The lines you return must be all those in the data that hold the string "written".

━━━━━━━━━━━━━━━━━━━━

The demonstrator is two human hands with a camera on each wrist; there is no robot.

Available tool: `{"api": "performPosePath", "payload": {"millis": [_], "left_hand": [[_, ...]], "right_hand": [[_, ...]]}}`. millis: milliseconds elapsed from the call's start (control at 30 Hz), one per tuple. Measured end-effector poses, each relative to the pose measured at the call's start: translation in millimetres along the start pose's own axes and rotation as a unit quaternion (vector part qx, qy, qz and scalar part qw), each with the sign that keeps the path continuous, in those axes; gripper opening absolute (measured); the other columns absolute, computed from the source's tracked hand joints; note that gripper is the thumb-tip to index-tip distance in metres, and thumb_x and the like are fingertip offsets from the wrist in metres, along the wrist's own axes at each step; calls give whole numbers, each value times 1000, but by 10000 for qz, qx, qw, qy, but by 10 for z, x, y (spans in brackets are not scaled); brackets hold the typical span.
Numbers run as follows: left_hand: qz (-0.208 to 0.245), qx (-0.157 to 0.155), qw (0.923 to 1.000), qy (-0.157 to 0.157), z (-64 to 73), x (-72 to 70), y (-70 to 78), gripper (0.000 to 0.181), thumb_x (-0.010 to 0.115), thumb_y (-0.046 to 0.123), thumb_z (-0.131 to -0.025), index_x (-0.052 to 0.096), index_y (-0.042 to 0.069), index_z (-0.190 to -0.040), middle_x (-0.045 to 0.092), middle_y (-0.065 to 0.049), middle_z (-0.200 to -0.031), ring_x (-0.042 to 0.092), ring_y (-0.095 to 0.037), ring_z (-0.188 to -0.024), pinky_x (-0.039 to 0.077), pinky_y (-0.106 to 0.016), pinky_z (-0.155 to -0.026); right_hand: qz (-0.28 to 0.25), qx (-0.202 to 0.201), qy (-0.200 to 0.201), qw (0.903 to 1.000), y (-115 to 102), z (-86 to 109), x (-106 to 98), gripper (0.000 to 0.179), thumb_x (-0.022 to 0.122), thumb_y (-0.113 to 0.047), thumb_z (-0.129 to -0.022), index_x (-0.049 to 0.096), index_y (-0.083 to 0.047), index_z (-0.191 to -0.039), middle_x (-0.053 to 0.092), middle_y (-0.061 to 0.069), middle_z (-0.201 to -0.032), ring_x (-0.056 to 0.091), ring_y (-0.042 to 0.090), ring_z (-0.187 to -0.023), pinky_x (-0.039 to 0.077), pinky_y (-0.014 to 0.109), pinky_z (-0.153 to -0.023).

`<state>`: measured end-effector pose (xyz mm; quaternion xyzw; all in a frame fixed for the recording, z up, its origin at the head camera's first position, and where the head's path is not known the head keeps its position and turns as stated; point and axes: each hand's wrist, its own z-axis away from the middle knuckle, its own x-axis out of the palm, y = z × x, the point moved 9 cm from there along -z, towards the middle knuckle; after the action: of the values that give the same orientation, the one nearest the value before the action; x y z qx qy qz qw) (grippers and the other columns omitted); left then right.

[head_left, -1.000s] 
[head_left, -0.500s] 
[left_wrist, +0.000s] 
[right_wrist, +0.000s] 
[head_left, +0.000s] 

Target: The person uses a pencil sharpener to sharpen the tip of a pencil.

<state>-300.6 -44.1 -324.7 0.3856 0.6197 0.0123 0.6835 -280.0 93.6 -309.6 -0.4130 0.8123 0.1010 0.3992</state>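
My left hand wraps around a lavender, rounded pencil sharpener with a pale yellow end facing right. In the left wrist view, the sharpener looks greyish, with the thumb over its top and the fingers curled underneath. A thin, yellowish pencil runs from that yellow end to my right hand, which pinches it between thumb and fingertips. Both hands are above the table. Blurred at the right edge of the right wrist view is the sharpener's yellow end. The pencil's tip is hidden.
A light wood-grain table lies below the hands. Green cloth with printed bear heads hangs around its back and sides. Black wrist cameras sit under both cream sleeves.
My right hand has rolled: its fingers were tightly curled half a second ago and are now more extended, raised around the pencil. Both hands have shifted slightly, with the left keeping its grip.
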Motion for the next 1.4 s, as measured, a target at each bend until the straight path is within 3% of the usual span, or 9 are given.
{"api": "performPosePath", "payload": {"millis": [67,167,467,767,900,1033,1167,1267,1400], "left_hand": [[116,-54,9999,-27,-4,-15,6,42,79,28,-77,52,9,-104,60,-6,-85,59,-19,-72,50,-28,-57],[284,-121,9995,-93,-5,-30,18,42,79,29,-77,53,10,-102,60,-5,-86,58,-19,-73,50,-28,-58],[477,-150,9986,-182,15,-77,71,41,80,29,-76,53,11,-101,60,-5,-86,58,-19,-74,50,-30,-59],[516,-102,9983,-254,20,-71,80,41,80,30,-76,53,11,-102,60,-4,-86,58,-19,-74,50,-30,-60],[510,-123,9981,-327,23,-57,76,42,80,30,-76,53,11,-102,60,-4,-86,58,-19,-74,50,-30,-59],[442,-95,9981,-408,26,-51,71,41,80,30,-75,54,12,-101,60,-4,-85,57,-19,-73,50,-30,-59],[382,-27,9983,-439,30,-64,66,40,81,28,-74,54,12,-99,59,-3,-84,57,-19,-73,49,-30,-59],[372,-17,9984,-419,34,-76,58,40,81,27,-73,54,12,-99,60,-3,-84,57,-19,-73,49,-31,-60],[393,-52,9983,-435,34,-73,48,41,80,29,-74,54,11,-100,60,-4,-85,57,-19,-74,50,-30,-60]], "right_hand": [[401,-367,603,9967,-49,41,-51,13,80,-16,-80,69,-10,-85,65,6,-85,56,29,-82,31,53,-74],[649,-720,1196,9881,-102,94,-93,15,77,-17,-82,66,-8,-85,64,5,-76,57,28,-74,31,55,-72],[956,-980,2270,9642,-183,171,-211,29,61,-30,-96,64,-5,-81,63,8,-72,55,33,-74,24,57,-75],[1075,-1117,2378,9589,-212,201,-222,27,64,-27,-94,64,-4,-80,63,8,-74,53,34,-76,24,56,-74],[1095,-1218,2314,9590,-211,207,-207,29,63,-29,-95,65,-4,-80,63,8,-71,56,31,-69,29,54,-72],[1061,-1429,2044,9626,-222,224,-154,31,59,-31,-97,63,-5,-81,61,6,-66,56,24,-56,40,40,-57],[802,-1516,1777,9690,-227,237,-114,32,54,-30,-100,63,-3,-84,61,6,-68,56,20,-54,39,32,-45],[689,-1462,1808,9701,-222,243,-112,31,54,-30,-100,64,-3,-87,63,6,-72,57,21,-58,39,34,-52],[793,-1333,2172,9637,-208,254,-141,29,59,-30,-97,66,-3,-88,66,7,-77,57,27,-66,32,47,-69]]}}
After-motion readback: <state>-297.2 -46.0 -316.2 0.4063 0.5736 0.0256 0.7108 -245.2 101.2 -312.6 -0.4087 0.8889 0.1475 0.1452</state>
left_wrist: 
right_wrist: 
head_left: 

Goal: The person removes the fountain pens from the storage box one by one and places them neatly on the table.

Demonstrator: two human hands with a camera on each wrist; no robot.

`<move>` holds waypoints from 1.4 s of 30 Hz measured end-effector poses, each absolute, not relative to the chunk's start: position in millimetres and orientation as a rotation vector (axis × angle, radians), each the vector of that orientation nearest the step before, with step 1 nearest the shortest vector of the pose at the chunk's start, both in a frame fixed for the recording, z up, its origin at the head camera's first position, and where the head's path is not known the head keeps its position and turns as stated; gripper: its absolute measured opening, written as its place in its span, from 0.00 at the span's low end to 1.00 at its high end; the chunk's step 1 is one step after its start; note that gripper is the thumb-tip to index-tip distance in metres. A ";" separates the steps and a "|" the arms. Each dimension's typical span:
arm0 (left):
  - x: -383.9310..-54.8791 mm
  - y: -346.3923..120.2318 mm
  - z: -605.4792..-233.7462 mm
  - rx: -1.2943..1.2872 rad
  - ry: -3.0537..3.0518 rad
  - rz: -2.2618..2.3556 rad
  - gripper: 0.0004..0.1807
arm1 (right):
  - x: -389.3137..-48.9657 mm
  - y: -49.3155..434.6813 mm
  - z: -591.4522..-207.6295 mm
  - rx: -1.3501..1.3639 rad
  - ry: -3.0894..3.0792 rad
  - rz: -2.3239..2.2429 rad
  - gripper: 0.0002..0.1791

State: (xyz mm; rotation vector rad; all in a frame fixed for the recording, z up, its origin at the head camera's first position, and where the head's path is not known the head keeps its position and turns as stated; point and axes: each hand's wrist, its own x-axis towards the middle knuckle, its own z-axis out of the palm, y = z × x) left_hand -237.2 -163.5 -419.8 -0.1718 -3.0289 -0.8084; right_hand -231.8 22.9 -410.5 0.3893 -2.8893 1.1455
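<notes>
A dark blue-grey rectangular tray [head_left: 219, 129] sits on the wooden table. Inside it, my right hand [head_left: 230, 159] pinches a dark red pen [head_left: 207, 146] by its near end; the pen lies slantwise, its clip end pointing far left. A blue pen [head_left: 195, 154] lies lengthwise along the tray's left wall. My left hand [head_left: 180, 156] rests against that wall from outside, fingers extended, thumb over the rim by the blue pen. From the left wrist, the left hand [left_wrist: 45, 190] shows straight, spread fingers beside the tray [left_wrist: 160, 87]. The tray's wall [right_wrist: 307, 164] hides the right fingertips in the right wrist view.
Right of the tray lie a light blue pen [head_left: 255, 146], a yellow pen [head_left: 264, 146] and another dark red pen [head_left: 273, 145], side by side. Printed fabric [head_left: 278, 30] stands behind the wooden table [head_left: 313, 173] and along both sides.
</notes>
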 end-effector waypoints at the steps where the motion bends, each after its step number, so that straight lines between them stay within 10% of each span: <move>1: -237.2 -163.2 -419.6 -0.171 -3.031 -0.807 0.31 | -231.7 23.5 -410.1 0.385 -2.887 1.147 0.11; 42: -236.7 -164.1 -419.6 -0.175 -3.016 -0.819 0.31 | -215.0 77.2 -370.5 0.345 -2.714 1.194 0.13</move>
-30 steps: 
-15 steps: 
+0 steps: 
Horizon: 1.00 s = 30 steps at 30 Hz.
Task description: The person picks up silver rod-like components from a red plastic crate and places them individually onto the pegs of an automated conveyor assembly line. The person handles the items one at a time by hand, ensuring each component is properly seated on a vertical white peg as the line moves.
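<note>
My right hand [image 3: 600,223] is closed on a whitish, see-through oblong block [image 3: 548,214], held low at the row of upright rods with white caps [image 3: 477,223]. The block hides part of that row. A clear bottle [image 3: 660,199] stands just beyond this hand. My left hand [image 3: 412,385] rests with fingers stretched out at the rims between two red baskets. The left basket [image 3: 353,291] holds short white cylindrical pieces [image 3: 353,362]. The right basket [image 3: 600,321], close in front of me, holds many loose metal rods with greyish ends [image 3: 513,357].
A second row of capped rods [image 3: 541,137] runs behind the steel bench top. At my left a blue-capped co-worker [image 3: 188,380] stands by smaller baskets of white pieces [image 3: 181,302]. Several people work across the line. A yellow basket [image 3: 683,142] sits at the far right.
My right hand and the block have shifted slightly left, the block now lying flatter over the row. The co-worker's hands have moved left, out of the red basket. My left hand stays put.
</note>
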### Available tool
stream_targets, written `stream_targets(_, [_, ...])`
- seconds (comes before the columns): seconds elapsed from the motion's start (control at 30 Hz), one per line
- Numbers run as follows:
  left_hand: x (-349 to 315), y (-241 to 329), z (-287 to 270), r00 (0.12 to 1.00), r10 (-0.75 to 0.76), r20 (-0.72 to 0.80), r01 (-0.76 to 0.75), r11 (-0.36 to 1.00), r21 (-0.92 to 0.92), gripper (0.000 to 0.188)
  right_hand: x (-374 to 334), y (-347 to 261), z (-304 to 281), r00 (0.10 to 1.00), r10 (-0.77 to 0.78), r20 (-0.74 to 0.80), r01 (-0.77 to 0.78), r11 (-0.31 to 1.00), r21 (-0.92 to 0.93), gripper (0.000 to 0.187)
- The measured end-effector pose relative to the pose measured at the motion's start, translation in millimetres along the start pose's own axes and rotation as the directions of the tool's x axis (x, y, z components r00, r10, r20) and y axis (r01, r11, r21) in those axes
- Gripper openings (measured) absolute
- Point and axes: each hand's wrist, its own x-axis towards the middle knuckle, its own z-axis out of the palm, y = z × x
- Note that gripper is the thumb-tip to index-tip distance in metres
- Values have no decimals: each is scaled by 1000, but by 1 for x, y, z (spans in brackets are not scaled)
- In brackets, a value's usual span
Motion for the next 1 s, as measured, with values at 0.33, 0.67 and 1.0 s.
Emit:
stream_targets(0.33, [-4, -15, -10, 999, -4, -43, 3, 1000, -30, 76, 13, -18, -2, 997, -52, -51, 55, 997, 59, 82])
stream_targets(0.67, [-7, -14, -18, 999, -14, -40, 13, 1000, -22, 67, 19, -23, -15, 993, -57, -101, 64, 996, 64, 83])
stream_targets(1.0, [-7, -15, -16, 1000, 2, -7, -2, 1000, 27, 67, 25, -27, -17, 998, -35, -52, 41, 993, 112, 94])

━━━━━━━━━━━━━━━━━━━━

*Exercise result*.
`<move>` holds waypoints from 1.4 s of 30 Hz measured end-effector poses, each absolute, not relative to the chunk's start: position in millimetres and orientation as a rotation vector (axis × angle, radians), each the vector of that orientation nearest the step before, with step 1 nearest the shortest vector of the pose at the chunk's start, both in a frame fixed for the recording, z up, its origin at the head camera's first position, and where the head's path is not known the head keeps its position and turns as stated; gripper: its absolute measured opening, written as its place in its span, from 0.00 at the span's low end to 1.00 at its high end; the chunk's step 1 is one step after its start; note that gripper is the thumb-tip to index-tip distance in metres. A ";" separates the steps and a "|" the arms. Each dimension's typical span:
stream_targets, written `stream_targets(_, [_, ...])`

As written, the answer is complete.